Dice control in casino craps is a controversial theory where proponents claim that individuals can learn to carefully toss the dice so as to influence the outcome. A small but dedicated community of dice shooters claim proof of dice influencing in casino conditions. The concept of such precision shooting claims to elevate craps from a random game of chance to a sport, like bowling, darts, or pool. Many within the advantage gambling community still doubt if dice control can overcome the house advantage on craps.

Controlled shooting
The concept of "controlled shooting" goes beyond simply "setting the dice" prior to shooting. It purports to involve limiting the rotational characteristics of the dice. The theory is that if the dice are properly gripped and tossed at the correct angle they will land just before the back wall of the craps table, then gently touch the wall, greatly increasing the probability of their remaining on the same axis. If executed properly and consistently this technique would be able to change the game's long-term odds from the house's favor to the player's favor.

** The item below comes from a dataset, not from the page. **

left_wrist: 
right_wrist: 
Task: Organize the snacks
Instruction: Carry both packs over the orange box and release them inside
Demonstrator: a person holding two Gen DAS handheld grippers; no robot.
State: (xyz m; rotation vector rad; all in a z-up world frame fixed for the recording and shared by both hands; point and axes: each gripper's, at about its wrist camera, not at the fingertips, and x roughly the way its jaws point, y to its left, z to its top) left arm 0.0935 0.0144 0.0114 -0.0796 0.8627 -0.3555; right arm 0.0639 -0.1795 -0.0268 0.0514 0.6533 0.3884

Notable proponents of dice control
Chris Pawlicki (author of Get The Edge At Craps: How to Control the Dice) explains the math and science behind dice control. Stanford Wong, well-known advantage player and gaming author, also discusses dice control in his book Wong on Dice. Pawlicki and Jerry L. Patterson co-developed PARR (Patterson Rhythm Roll) in 1997, which claims to be the first course on how to set and control dice.

Debate over dice control
Jim Klimesh, director of casino operations for Indiana's Empress Casino Hammond believes it is sometimes possible to control the dice with certain throws that do not hit the back wall of the craps table. One example is the "army blanket roll", named after the playing surface of the dice games of American servicemen during World War II. In the army blanket roll, a player sets the dice on an axis and gently rolls or slides them down the table. If the shooter is successful, the dice will not leave the axis they are rolled on and will come to rest before hitting the back wall. A successful shooter would affect the odds significantly.

But most casinos require that the dice touch the wall in order for a throw to be valid. The chances of altering the odds when the dice bounce off a surface of rubber pyramids are much slimmer, no matter what axis the dice were on before they hit. Dice control proponents advocate a throw that gently bounces off of the back wall and comes to rest after barely touching it. Experiments have been conducted on the subject of dice control, with inconclusive results.